__WORK ITEM__: From the first line to the last, copy the material word for word; pictures stay out.

__COLLECTED DATA__:
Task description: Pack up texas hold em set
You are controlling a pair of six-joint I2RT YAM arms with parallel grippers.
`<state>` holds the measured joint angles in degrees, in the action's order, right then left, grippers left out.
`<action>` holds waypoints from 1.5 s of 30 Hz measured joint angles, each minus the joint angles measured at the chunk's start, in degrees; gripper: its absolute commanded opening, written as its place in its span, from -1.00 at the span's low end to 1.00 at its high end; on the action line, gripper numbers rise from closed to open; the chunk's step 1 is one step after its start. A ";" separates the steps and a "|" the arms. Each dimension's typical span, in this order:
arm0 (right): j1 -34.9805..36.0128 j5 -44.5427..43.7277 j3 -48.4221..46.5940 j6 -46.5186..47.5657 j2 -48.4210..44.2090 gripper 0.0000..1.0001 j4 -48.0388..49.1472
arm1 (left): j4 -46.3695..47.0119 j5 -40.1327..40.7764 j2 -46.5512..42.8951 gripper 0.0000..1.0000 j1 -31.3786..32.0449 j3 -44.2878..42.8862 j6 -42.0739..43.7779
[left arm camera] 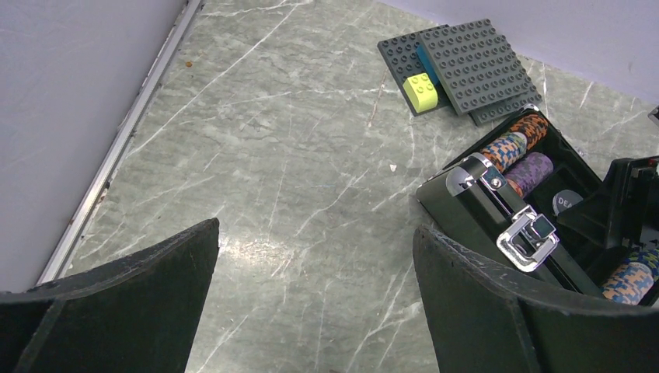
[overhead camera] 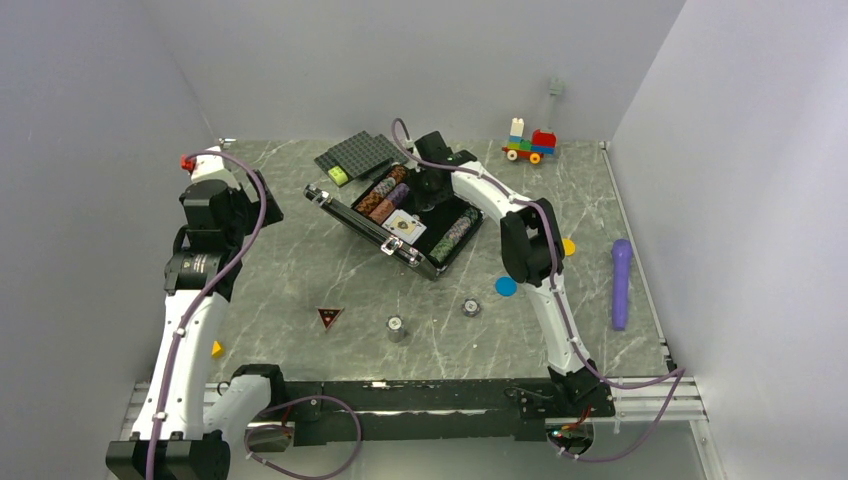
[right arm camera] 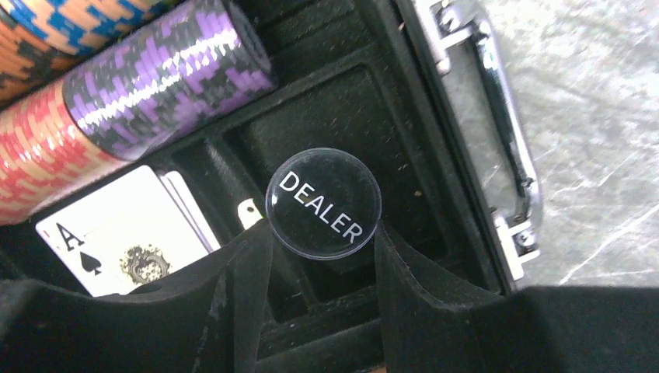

__RESULT OF THIS TASK__:
Task description: Pack up texas hold em set
You are controlling a pair of six-joint I2RT YAM arms with parallel grippers.
`<state>` holds the measured joint angles in degrees, in the action's order, right then left, grippers left out.
`<action>` holds waypoints from 1.5 s of 30 Hz measured joint angles, each minus the joint angles measured at the chunk's start, in degrees; gripper: its absolute commanded opening, written as its place in its span, from -1.00 at the span's low end to 1.00 at its high end; on the action line, gripper numbers rise from closed to open; the chunk's step 1 is one step after its start. A ";" separates the steps and a "|" the arms. Each dimension's typical span, in this order:
arm0 (right): j1 -34.9805..36.0128 j5 -44.5427..43.7277 j3 -48.4221..46.5940 j6 -46.5186..47.5657 j2 -48.4210..44.2090 gripper 0.0000..1.0001 j4 -48.0388..49.1472
arm1 (left): j4 -46.3695..47.0119 j5 -40.1327..40.7764 j2 -46.5512..42.8951 gripper 0.0000..1.0000 j1 -31.3786..32.0449 j3 -44.2878..42.8862 j6 -42.0739..43.7779
[left arm camera] 
[overhead camera] 
[right arm camera] 

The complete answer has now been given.